### [RECORDS PROVIDED]
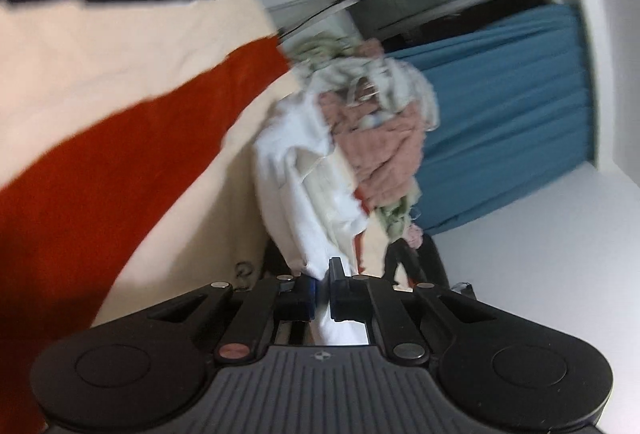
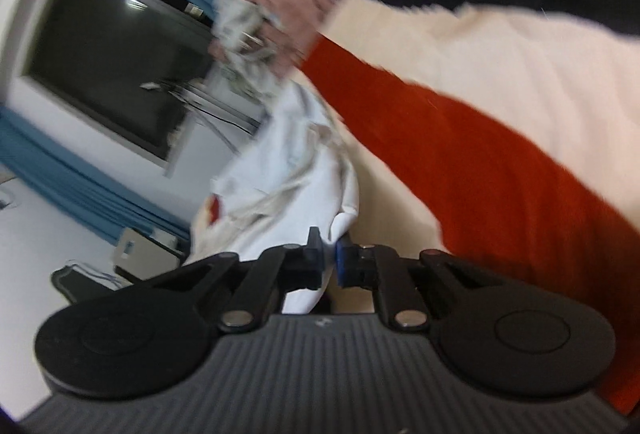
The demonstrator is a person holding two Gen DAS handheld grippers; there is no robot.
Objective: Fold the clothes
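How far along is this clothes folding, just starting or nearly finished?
Just starting, it seems. Done: no folded piece shows in either view. In hand: the left gripper and right gripper are each shut on the white garment, picked from the heap. Left: folding it, then the pink garment and others still crumpled on the striped blanket.

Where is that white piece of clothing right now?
The white garment is pinched in both grippers, left gripper and right gripper. In both wrist views it hangs mid-frame, beside the pink garment, against the striped blanket.
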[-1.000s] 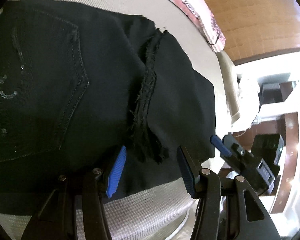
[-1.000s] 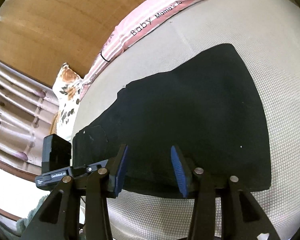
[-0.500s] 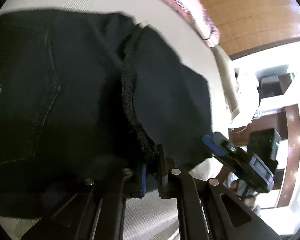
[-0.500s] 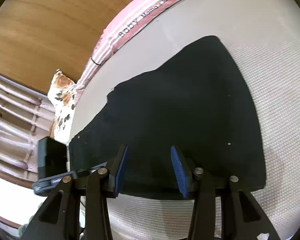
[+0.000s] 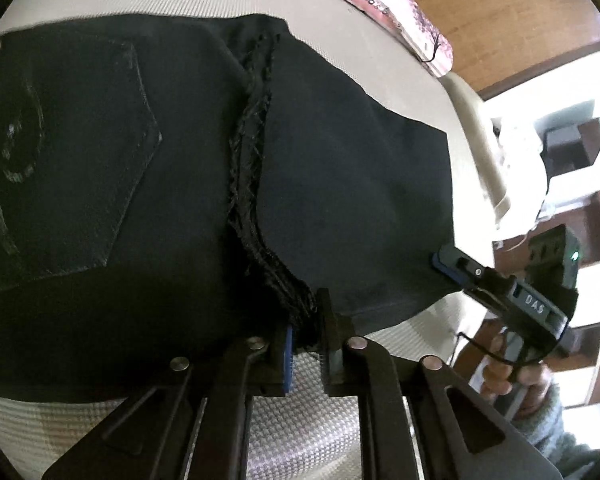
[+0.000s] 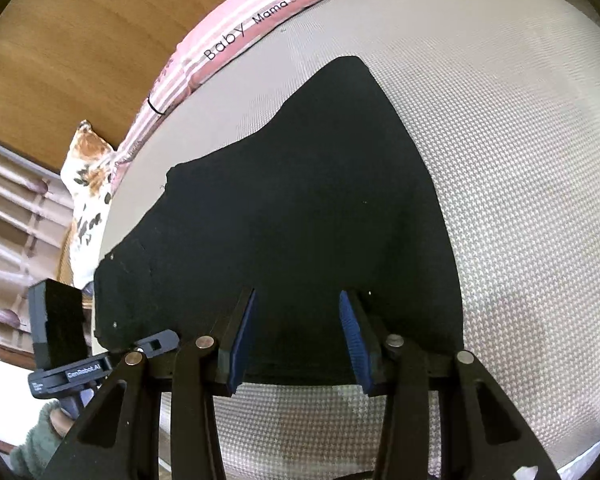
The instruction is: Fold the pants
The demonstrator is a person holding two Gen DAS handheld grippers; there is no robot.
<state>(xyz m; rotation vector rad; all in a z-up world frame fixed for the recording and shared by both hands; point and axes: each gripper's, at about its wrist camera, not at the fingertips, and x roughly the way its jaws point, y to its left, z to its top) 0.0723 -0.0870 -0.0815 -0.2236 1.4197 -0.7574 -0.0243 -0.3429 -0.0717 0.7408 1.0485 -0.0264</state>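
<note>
Black pants (image 5: 340, 180) lie folded on a pale woven bed cover (image 6: 500, 160), back pocket (image 5: 100, 160) to the left and a frayed hem (image 5: 252, 152) running down the middle. My left gripper (image 5: 306, 320) pinches the near end of that hem; its jaws are opening slightly, with the cloth still pressed between the pads. My right gripper (image 6: 298, 320) stands open over the near edge of the pants (image 6: 300, 220), the cloth lying under the gap. Each view shows the other gripper: the right gripper (image 5: 444, 260) at the pants' right corner, the left gripper (image 6: 160, 340) at their left corner.
A pink striped cushion (image 6: 228, 40) with lettering lies along the far side of the bed, below a wooden headboard (image 6: 80, 40). A floral pillow (image 6: 86, 168) sits at the far left. A person's hand (image 5: 512, 372) holds the right gripper's handle. The bed edge runs just below both grippers.
My left gripper's jaws went from wide apart to pinched on the frayed hem end, and the view rolled a little. The right gripper stayed open in nearly the same place.
</note>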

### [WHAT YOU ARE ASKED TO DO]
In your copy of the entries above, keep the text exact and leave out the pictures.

### [SOLUTION]
The demonstrator is a person holding two Gen DAS handheld grippers; there is no robot.
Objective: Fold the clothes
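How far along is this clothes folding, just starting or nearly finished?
Just starting, it seems. Done: no folded piece shows in either view. In hand: the left gripper and right gripper are each shut on the white garment, picked from the heap. Left: folding it, then the pink garment and others still crumpled on the striped blanket.

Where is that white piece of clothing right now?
The white garment is pinched in both grippers, left gripper and right gripper. In both wrist views it hangs mid-frame, beside the pink garment, against the striped blanket.
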[-1.000s] 
[-1.000s] 
[-0.500s] 
[-0.500s] 
[+0.000s] 
[+0.000s] 
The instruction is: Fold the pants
The demonstrator is a person holding two Gen DAS handheld grippers; there is no robot.
<state>(xyz m; rotation vector rad; all in a z-up world frame fixed for the recording and shared by both hands; point and axes: each gripper's, at about its wrist camera, not at the fingertips, and x roughly the way its jaws point, y to its left, z to its top) 0.0723 -0.0870 -0.0815 -0.2236 1.4197 -0.7574 -0.0243 -0.3429 -0.0717 0.7408 1.0485 -0.0264</state>
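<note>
Black pants (image 5: 340, 180) lie folded on a pale woven bed cover (image 6: 500, 160), back pocket (image 5: 100, 160) to the left and a frayed hem (image 5: 252, 152) running down the middle. My left gripper (image 5: 306, 320) pinches the near end of that hem; its jaws are opening slightly, with the cloth still pressed between the pads. My right gripper (image 6: 298, 320) stands open over the near edge of the pants (image 6: 300, 220), the cloth lying under the gap. Each view shows the other gripper: the right gripper (image 5: 444, 260) at the pants' right corner, the left gripper (image 6: 160, 340) at their left corner.
A pink striped cushion (image 6: 228, 40) with lettering lies along the far side of the bed, below a wooden headboard (image 6: 80, 40). A floral pillow (image 6: 86, 168) sits at the far left. A person's hand (image 5: 512, 372) holds the right gripper's handle. The bed edge runs just below both grippers.
My left gripper's jaws went from wide apart to pinched on the frayed hem end, and the view rolled a little. The right gripper stayed open in nearly the same place.
</note>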

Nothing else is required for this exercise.